5) Middle class Black America, are you listening? Before you stand and applaud Minister Obama's sermons on Black male irresponsibility, think for a second about the way you are raising your own kids. I can understand when a poor kid wants to be a gangster, since he actually lives near them. But I see alot of middle class kids from the suburbs who do the same thing, and I see their parents spending money like it's going out of style (one paycheck away from being homeless). You too are being hit by the mortgage crisis. You also must deal with the fact that some of you (or shall I say us) have dropped the ball completely in terms of your moral responsibility to actually reach back and help the communities from which you came.

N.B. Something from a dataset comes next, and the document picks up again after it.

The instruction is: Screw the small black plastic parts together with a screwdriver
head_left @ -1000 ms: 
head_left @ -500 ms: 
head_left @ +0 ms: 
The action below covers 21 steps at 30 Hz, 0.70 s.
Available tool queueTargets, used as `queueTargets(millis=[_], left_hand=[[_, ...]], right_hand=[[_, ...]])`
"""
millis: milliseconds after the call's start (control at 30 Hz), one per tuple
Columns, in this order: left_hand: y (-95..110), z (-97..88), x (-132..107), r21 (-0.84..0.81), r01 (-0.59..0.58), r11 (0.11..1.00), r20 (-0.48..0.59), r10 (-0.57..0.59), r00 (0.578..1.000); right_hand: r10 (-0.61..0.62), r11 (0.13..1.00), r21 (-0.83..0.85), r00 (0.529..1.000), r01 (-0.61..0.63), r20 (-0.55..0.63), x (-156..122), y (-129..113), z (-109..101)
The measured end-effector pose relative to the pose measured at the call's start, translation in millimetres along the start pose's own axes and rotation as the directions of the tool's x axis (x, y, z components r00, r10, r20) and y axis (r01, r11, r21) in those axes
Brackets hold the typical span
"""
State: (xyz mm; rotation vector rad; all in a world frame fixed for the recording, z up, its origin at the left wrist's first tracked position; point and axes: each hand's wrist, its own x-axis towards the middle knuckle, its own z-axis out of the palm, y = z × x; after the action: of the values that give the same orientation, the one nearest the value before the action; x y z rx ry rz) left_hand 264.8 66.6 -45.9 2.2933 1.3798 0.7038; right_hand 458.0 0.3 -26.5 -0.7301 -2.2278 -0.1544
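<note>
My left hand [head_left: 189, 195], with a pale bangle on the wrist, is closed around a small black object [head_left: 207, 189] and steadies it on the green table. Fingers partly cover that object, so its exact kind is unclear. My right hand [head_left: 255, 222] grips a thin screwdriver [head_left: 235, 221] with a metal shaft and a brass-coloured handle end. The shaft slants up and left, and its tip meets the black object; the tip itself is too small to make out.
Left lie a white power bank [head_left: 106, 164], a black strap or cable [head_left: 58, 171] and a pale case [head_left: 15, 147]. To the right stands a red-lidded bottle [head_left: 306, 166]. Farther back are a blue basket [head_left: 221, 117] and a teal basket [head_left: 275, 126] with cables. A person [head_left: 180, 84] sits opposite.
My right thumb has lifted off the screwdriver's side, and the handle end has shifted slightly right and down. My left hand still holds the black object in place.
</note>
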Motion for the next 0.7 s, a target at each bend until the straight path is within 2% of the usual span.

No, an annual donation to the NAACP doesn't count, and neither does being the first Black accountant with an all-white firm.
6) Black women, check this out. You know I love you and I am devoted to you. This is also not to say that your claims of Black male behavior are out of line, but let's think for a second. How responsible is it to presume that the breakdown of black marriages is always the man's fault? How have you contributed to your man not being in your home anymore? How good are you at picking the right man in the first place? How supportive are you of allowing that man to see his children when he wants to see them? How controlling are you in terms of jacking his parental rights and dictating the terms under which this man can spend time with his own child? Isn't it a bit irresponsible to say that Black men are the cause of all of your problems? Why not work together with committed brothers to find common ground, as opposed to villifying and further distancing us from one another? While it might be convenient to join the band wagon of Black male extermination, it certainly allows you a convenient alliby for your own broken commitments to personal responsibility. After all, these troubled Black boys are being taught by their mothers.
7) While conservatives stand in line to point fingers at fatherless Black families, have they noticed their own horrific divorce rates? Isn't it a bit irresponsible to condemn people for not getting married when over half of you are ripping your own homes apart via divorce? Don't divorcee homes also end up fatherless too? Perhaps you need to take a note in your own personal responsibililty before saying anything about Black men. In fact, perhaps we should be giving the advice: Most of you are not mature enough to get married in the first place and don't have the personal responsibility to make marriage work.
I am not here to throw down gauntlets of personal responsibility. I am as flawed as the individuals I write about in this article. However, before we start condemning poor Black Americans or Black men, it is important that we remember that we are not as perfect as we might think.
If you talk about personal responsibility, you must do it in a responsible way. Focus on your own house first.